Tindall Island Trail – Greenwich, NJ

Tindall Island Trail – Greenwich, Cumberland County, NJ
Distance – 1.4  miles total, can do a bit more if you time the tides right!
Type – Out-and-back
Difficulty: 2 of 10

Website – No official websites I can find
Open – Sunrise to Sunset.

Terrain – Swamp and woods
Surface – Grass, dirt

Trailheads – N 39° 22.263 W 075° 22.035

Directions – 496 Ragged Island St, Greenwich, NJ 08323

Parking – Roadsides parking for a few cars

Dog friendly? Unknown
Stroller friendly? Off road stroller should be fine
Benches? No benches
Facilities?: No facilities

Markings – None, but trail is very wide and clear
Map –

Description –

At the end of October, I left a hike at Parvin State Park and  “accidently” ended up in historic Greenwich, New Jersey.  Like you do.

For those who have not been there, it’s full of very old and historic houses and was the site of New Jersey’s own tea party in the lead up the War for Independence.

Plus some neat museums.
A fine monument to the fine patriots who burned tea in protest of the tyranny of the British crown.

I highly recommend ending up there “accidently”.  Or even on purpose, if you are that sort of person.

Anyway, the Eagles game had just ended on the radio (beat the Steelers!  We can’t beat every team this year, can we?  Future answer – almost!) and I had taken all the pictures I wanted for the time being, but I had a little bit of time left.  Opened up my favorite adventure app, spotted a short trail nearby that I’d never done, and decided it was a great way to spend 30 or 40 minutes.

So off I drove, arriving at the Tindall Island Trail on Ragged Island Street.  I didn’t find out until later, but the island was named for it’s first English owner, Richard Tindall, who bought in the late 1600s.  There was also a battle between either British soldiers or pirates and a number of cows there in May of 1776.  The culprits were scared off by the local militia. (History provided, as it almost always is, by local historian Jerseyman.  You can read more including some primary sources here).

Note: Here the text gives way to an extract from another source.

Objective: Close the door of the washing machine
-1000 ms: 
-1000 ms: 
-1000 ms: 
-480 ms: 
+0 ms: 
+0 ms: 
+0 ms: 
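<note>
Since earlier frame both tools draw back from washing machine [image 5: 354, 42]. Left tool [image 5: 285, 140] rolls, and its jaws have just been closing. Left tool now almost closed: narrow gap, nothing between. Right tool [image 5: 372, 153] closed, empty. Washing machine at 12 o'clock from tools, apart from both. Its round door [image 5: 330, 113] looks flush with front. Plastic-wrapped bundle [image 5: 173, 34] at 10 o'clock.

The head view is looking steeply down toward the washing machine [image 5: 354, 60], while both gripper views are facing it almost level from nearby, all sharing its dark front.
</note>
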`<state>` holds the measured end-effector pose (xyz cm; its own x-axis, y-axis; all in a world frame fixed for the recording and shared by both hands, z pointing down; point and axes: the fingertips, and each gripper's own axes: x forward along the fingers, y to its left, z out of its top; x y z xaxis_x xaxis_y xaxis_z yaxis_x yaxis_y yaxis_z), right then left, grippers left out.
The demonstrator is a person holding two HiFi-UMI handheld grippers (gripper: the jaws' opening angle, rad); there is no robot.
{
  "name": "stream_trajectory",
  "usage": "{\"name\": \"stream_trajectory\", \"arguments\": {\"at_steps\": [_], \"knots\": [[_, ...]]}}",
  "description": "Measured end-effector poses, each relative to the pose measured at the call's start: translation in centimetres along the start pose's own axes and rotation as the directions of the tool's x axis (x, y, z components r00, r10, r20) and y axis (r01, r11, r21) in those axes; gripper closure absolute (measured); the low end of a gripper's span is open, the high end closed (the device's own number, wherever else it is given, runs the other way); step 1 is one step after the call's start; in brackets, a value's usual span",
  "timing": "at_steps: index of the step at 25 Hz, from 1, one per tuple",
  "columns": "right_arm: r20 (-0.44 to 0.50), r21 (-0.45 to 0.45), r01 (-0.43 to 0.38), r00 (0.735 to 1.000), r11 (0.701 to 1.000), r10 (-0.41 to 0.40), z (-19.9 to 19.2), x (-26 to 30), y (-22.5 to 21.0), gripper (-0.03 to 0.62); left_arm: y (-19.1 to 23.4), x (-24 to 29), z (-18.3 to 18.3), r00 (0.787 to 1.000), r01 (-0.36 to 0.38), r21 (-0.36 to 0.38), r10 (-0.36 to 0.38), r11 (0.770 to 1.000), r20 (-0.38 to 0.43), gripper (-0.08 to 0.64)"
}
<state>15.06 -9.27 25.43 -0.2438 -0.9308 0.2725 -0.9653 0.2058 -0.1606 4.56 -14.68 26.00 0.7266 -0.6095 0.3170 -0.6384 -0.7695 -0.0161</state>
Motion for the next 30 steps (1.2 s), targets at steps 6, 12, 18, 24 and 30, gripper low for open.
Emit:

Anyway, I parked along the side of the road, pulled on my orange just in case, and set off down the trail.  The trail is really, really wide at the start, wide enough for vehicle to easily drive down if it needed to.

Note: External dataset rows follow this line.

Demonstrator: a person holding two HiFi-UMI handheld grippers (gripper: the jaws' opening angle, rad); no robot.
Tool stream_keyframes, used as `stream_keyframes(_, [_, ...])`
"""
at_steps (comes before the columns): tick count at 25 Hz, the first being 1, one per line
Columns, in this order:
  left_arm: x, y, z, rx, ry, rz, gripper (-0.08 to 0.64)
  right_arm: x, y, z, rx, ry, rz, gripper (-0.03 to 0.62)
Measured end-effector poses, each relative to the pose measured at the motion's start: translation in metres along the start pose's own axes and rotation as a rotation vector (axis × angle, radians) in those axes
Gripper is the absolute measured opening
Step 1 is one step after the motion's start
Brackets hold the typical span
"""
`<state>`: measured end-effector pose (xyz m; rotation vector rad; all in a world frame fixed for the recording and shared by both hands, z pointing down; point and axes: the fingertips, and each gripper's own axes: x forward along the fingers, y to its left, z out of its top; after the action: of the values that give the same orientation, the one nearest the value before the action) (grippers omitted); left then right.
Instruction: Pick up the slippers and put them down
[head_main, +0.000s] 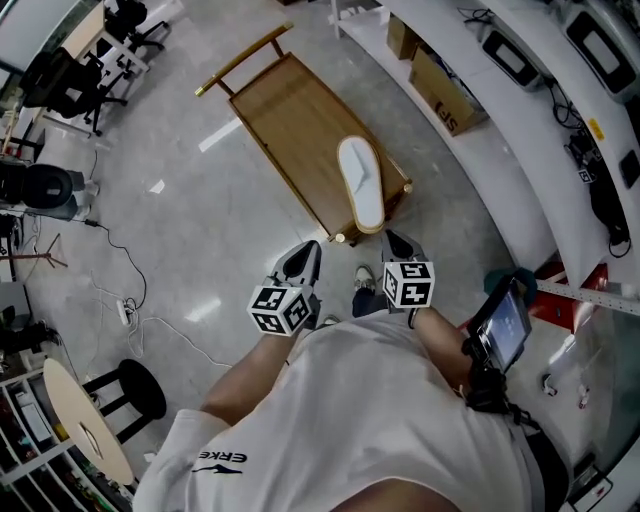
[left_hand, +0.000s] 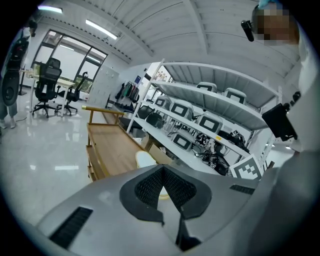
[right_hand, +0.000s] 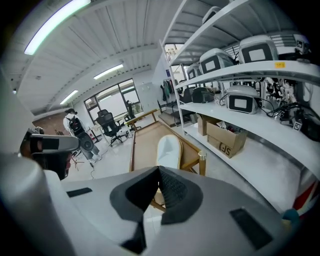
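My left tongs (head_main: 308, 252), pinched shut on nothing, hang short of the low, light-brown wooden table (head_main: 290, 110). The single white foam slipper (head_main: 360, 180) lies on the table's near right end, at one o'clock from them, its long axis running twelve to six. My right tongs (head_main: 395, 242), likewise closed and empty, have it at eleven o'clock and are, I judge, the nearer.

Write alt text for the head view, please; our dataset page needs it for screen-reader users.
A person seen from above points the left gripper and right gripper, both shut, toward a white slipper on the near end of a low wooden cart. Shelving lines the right side.
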<state>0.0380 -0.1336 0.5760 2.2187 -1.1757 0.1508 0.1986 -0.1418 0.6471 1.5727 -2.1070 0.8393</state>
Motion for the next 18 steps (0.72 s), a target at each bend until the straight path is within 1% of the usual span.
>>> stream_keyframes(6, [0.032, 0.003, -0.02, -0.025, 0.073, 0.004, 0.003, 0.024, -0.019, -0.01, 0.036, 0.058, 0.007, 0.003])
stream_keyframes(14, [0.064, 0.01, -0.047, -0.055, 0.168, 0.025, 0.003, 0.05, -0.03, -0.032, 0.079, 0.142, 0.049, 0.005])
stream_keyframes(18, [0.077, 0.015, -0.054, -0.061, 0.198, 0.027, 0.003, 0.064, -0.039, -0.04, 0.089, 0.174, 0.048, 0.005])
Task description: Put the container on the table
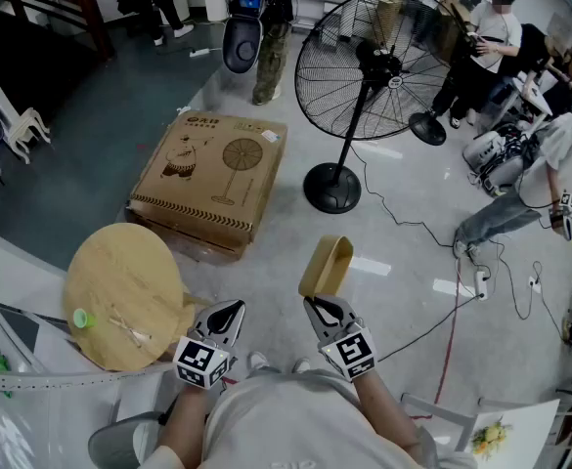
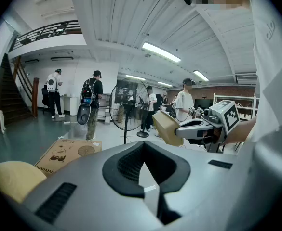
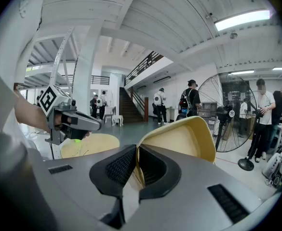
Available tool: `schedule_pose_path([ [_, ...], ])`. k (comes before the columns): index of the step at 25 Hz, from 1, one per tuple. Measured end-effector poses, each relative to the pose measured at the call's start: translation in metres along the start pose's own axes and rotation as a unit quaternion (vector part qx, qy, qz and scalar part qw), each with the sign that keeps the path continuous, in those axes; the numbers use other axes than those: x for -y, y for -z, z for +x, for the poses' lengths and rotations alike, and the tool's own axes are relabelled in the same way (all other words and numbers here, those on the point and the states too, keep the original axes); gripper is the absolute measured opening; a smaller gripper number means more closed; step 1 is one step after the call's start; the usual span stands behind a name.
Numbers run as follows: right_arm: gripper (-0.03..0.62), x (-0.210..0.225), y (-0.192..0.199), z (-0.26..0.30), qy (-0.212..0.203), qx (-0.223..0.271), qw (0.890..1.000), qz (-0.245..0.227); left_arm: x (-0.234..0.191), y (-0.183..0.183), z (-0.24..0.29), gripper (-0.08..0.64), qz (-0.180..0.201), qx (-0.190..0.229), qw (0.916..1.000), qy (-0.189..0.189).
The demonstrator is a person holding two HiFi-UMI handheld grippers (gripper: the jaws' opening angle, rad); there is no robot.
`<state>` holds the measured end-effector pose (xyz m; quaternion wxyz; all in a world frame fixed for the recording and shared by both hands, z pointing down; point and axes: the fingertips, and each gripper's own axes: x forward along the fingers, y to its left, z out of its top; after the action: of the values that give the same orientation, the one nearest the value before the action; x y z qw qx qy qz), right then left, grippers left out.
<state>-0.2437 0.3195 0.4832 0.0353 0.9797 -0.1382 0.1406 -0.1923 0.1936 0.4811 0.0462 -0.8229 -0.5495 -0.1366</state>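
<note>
A tan, open-topped container [image 1: 327,262] hangs above the floor, tilted on its side. My right gripper [image 1: 323,308] is shut on its rim. In the right gripper view the thin container wall [image 3: 184,138] is pinched between the dark pads. The round wooden table [image 1: 124,291] stands to the left of the container, apart from it. My left gripper [image 1: 233,310] hovers by the table's right edge, shut, with nothing held. The left gripper view shows the container [image 2: 166,126] off to its right, and the table edge [image 2: 13,177] low on the left.
On the table lie a small green cap [image 1: 80,318] and thin sticks [image 1: 129,328]. A cardboard fan box [image 1: 212,169] sits on the floor beyond the table. A large floor fan [image 1: 364,76] stands ahead. Cables [image 1: 442,311] trail to the right. People stand farther off.
</note>
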Motion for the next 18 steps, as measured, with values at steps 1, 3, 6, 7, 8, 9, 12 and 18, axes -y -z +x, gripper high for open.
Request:
schedule_pose_path([
  [1,0.043,-0.003,0.001,0.001,0.002,-0.002,1.000,0.001,-0.001,0.001,-0.003,0.015,0.003,-0.002,1.0000,-0.002],
  [3,0.043,-0.010,0.001,0.005,0.003,-0.004,1.000,0.004,-0.003,0.004,-0.009,0.015,0.003,-0.004,1.0000,-0.005],
  [6,0.043,-0.022,-0.002,0.013,-0.006,-0.009,1.000,0.002,-0.012,0.006,-0.019,0.015,-0.014,0.004,0.9998,-0.012],
  [7,0.043,-0.025,-0.002,0.017,-0.009,-0.013,1.000,-0.002,-0.017,0.006,-0.023,0.015,-0.019,0.007,0.9997,-0.016],
  [8,0.043,-0.028,-0.003,0.021,-0.011,-0.016,1.000,-0.004,-0.024,0.006,-0.027,0.015,-0.023,0.010,0.9994,-0.023],
  [9,0.043,-0.030,-0.005,0.024,-0.013,-0.017,1.000,-0.004,-0.030,0.007,-0.031,0.015,-0.026,0.013,0.9991,-0.030],
  [12,0.043,-0.038,-0.013,0.034,-0.010,-0.018,1.000,-0.006,-0.048,0.008,-0.041,0.015,-0.033,0.021,0.9982,-0.047],
  [18,0.043,-0.053,-0.021,0.057,0.000,-0.017,1.000,-0.017,-0.083,0.015,-0.061,0.015,-0.038,0.035,0.9969,-0.060],
])
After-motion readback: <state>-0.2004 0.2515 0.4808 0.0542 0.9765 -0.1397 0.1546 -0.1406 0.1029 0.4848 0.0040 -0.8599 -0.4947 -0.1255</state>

The beginning of the trail is full of fine, large deciduous trees (or a word much like that) that were just starting to show some color when I was there.

As the trail began to curve to the left, the landscape changed dramatically.  The trees were now very small and mostly evergreens.  Soon, reeds would take over each side of the trail as it narrowed dramatically.

The trail eventually turned into a tunnel of small evergreens.  The water was just past the trees as the pathway became a narrow causeway.  A few spots allowed peaks of the marshlands on either side.  There was also a sign that let you know that the causeway is breeched, so that you can’t go as far as you used to.

Shortly before the trail reached the gap in the causeway, I found balloon # (Note to editor: get time machine and go back and count balloons properly and then insert the correct number here) for the year.

Eventually, I came to the end of the line.  This used to connect, but was washed out a while ago now.  At low tide, you can still get across here to explore the further parts along the trail (which is VERY overgrown on the other side), but you need to time it very, very carefully or you’ll have chest deep water to get through when you return to this spot.  Alas, another day!

The way back I enjoyed some more color and some birds as the light began to slowly fade away.

All-in-all, a great bonus hike!

Nearby: Serious visit Greenwich, especially when the museums are open.